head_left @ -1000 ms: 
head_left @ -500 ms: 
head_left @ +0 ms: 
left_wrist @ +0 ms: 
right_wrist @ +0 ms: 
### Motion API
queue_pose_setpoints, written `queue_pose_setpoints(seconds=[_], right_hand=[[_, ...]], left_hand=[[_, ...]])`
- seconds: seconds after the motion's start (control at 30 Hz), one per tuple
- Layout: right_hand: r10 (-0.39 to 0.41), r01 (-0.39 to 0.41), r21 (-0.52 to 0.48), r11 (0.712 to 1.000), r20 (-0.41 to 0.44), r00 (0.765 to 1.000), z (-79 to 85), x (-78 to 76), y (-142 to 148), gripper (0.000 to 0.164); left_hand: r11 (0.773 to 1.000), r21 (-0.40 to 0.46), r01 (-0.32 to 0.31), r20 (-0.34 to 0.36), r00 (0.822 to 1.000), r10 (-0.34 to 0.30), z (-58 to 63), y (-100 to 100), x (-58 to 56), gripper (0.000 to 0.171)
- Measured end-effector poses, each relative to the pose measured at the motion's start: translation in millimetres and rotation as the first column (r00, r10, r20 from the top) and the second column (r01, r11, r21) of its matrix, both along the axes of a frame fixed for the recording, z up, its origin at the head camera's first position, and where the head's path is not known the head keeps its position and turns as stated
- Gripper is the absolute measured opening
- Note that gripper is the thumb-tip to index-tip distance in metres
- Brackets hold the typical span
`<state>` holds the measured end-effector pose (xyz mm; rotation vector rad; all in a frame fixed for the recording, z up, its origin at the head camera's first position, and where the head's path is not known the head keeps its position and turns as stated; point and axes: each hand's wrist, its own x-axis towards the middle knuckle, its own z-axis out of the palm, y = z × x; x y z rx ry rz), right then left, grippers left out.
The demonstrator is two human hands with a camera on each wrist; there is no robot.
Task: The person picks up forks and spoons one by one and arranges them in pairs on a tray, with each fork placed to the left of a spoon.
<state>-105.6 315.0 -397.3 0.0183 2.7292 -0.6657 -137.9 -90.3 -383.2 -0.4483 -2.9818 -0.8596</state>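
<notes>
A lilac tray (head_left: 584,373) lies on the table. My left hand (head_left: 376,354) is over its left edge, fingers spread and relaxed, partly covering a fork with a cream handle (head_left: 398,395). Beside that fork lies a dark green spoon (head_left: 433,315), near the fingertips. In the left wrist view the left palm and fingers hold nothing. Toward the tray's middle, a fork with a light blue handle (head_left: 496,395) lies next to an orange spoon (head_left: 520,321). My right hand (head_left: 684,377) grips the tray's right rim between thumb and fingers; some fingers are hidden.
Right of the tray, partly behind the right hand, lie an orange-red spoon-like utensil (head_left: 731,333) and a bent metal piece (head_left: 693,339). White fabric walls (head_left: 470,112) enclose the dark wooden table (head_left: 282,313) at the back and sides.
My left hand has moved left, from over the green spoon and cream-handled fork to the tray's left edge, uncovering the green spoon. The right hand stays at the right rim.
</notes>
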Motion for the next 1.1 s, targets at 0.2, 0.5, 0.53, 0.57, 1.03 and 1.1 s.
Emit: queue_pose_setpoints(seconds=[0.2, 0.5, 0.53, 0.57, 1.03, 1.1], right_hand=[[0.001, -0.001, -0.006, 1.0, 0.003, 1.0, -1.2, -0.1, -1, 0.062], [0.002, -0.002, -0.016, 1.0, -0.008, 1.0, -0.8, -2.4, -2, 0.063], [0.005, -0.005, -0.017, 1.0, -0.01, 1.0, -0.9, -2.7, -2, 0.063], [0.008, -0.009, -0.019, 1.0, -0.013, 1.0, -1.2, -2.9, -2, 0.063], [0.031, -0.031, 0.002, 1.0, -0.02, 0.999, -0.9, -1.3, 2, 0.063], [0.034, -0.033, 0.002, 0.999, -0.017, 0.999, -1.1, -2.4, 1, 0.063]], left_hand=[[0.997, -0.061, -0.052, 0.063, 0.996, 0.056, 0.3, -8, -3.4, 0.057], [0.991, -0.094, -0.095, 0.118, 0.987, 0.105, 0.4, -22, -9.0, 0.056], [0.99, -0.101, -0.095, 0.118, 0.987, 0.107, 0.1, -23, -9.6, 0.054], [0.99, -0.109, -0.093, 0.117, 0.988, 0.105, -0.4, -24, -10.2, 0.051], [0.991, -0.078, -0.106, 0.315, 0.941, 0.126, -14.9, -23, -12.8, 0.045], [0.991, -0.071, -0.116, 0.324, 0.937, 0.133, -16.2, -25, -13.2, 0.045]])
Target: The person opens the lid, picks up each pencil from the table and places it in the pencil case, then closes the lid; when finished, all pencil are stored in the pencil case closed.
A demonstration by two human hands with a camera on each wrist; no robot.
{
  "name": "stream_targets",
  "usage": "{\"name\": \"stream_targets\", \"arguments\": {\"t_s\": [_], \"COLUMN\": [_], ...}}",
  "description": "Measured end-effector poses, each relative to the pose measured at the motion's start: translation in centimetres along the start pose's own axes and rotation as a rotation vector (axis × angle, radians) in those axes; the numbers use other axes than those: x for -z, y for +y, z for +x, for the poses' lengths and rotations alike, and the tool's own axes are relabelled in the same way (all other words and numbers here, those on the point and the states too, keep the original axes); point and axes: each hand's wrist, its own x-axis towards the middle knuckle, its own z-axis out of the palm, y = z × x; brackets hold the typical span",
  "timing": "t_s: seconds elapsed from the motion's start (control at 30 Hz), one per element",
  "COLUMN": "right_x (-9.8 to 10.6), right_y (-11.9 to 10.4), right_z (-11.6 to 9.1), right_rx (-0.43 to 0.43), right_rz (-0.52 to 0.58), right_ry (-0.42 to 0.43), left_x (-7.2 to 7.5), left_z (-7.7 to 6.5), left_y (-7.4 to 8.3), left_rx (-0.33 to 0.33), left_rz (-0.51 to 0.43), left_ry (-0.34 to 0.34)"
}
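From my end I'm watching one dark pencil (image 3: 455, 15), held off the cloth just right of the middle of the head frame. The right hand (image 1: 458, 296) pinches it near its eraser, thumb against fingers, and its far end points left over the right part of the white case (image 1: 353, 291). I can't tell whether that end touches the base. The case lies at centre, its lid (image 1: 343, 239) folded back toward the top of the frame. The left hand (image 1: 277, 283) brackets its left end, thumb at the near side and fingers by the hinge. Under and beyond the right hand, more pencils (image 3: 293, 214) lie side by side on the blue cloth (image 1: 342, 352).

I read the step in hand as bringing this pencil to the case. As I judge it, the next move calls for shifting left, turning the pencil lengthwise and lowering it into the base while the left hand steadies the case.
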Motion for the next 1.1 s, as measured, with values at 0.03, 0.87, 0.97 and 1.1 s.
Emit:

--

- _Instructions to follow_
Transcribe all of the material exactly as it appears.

- _Exercise answer_
head_left @ -1000 ms: 
head_left @ -500 ms: 
head_left @ +0 ms: 
left_wrist @ +0 ms: 
right_wrist @ +0 ms: 
### Motion API
queue_pose_setpoints, written `queue_pose_setpoints(seconds=[_], right_hand=[[_, ...]], left_hand=[[_, ...]])`
- seconds: seconds after the motion's start (control at 30 Hz), one per tuple
- Layout: right_hand: r10 (-0.39 to 0.41), r01 (-0.39 to 0.41), r21 (-0.52 to 0.48), r11 (0.712 to 1.000), r20 (-0.41 to 0.44), r00 (0.765 to 1.000), z (-79 to 85), x (-78 to 76), y (-142 to 148), gripper (0.000 to 0.164); left_hand: r11 (0.773 to 1.000), r21 (-0.40 to 0.46), r01 (-0.32 to 0.31), r20 (-0.34 to 0.36), r00 (0.822 to 1.000), r10 (-0.34 to 0.30), z (-58 to 63), y (-100 to 100), x (-58 to 56), gripper (0.000 to 0.171)
- Measured end-effector poses, each relative to the pose measured at the motion's start: translation in millimetres and rotation as the first column (r00, r10, r20 from the top) and the second column (r01, r11, r21) of its matrix, both along the axes of a frame fixed for the recording, z up, its origin at the head camera's first position, and where the head's path is not known the head keeps its position and turns as stated
- Gripper is the absolute measured opening
- Note that gripper is the thumb-tip to index-tip distance in metres
- Brackets hold the typical span
`<state>` holds the measured end-effector pose (xyz mm; rotation vector rad; all in a frame fixed for the recording, z up, its origin at the head camera's first position, and where the head's path is not known the head keeps its position and turns as stated; point and axes: each hand's wrist, its own x-axis towards the middle knuckle, its own z-axis out of the palm, y = z × x; x y z rx ry rz), right then left, grippers left out.
The demonstrator is two human hands with a camera on each wrist; there is no robot.
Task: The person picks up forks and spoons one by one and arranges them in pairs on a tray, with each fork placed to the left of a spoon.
<state>-105.6 315.0 -397.3 0.0183 2.7292 -0.6657 -137.9 -90.3 -383.2 -0.4483 -2.9818 -0.8596</state>
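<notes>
A lilac tray (head_left: 584,373) lies on the table. My left hand (head_left: 376,354) is over its left edge, fingers spread and relaxed, partly covering a fork with a cream handle (head_left: 398,395). Beside that fork lies a dark green spoon (head_left: 433,315), near the fingertips. In the left wrist view the left palm and fingers hold nothing. Toward the tray's middle, a fork with a light blue handle (head_left: 496,395) lies next to an orange spoon (head_left: 520,321). My right hand (head_left: 684,377) grips the tray's right rim between thumb and fingers; some fingers are hidden.
Right of the tray, partly behind the right hand, lie an orange-red spoon-like utensil (head_left: 731,333) and a bent metal piece (head_left: 693,339). White fabric walls (head_left: 470,112) enclose the dark wooden table (head_left: 282,313) at the back and sides.
My left hand has moved left, from over the green spoon and cream-handled fork to the tray's left edge, uncovering the green spoon. The right hand stays at the right rim.
</notes>
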Motion for the next 1.1 s, targets at 0.2, 0.5, 0.53, 0.57, 1.03 and 1.1 s.
Emit: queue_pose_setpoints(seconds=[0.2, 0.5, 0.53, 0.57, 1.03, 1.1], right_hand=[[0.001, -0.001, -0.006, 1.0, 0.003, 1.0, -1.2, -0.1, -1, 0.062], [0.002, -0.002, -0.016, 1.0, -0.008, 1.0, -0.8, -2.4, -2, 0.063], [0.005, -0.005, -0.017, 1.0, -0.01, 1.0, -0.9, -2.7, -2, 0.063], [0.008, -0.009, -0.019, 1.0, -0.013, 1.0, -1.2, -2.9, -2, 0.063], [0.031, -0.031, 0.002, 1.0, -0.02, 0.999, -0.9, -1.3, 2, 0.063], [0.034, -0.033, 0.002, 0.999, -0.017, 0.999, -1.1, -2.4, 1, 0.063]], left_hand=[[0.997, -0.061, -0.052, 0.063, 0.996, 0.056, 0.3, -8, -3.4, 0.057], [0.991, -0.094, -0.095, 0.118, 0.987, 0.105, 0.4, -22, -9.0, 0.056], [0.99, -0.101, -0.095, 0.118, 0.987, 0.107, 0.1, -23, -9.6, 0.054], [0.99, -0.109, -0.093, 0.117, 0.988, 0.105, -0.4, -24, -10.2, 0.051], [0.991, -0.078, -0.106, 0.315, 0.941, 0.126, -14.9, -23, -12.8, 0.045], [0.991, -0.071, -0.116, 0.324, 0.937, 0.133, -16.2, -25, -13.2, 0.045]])
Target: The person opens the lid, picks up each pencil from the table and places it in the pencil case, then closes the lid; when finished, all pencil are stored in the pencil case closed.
A demonstration by two human hands with a camera on each wrist; no robot.
{
  "name": "stream_targets",
  "usage": "{\"name\": \"stream_targets\", \"arguments\": {\"t_s\": [_], \"COLUMN\": [_], ...}}",
  "description": "Measured end-effector poses, each relative to the pose measured at the motion's start: translation in centimetres along the start pose's own axes and rotation as a rotation vector (axis × angle, radians) in those axes; the numbers use other axes than those: x for -z, y for +y, z for +x, for the poses' lengths and rotations alike, and the tool's own axes are relabelled in the same way (all other words and numbers here, those on the point and the states too, keep the original axes); point and axes: each hand's wrist, its own x-axis towards the middle knuckle, its own z-axis out of the palm, y = z × x; brackets hold the typical span",
  "timing": "t_s: seconds elapsed from the motion's start (control at 30 Hz), one per element",
  "COLUMN": "right_x (-9.8 to 10.6), right_y (-11.9 to 10.4), right_z (-11.6 to 9.1), right_rx (-0.43 to 0.43), right_rz (-0.52 to 0.58), right_ry (-0.42 to 0.43), left_x (-7.2 to 7.5), left_z (-7.7 to 6.5), left_y (-7.4 to 8.3), left_rx (-0.33 to 0.33), left_rz (-0.51 to 0.43), left_ry (-0.34 to 0.34)"
}
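From my end I'm watching one dark pencil (image 3: 455, 15), held off the cloth just right of the middle of the head frame. The right hand (image 1: 458, 296) pinches it near its eraser, thumb against fingers, and its far end points left over the right part of the white case (image 1: 353, 291). I can't tell whether that end touches the base. The case lies at centre, its lid (image 1: 343, 239) folded back toward the top of the frame. The left hand (image 1: 277, 283) brackets its left end, thumb at the near side and fingers by the hinge. Under and beyond the right hand, more pencils (image 3: 293, 214) lie side by side on the blue cloth (image 1: 342, 352).

I read the step in hand as bringing this pencil to the case. As I judge it, the next move calls for shifting left, turning the pencil lengthwise and lowering it into the base while the left hand steadies the case.
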Motion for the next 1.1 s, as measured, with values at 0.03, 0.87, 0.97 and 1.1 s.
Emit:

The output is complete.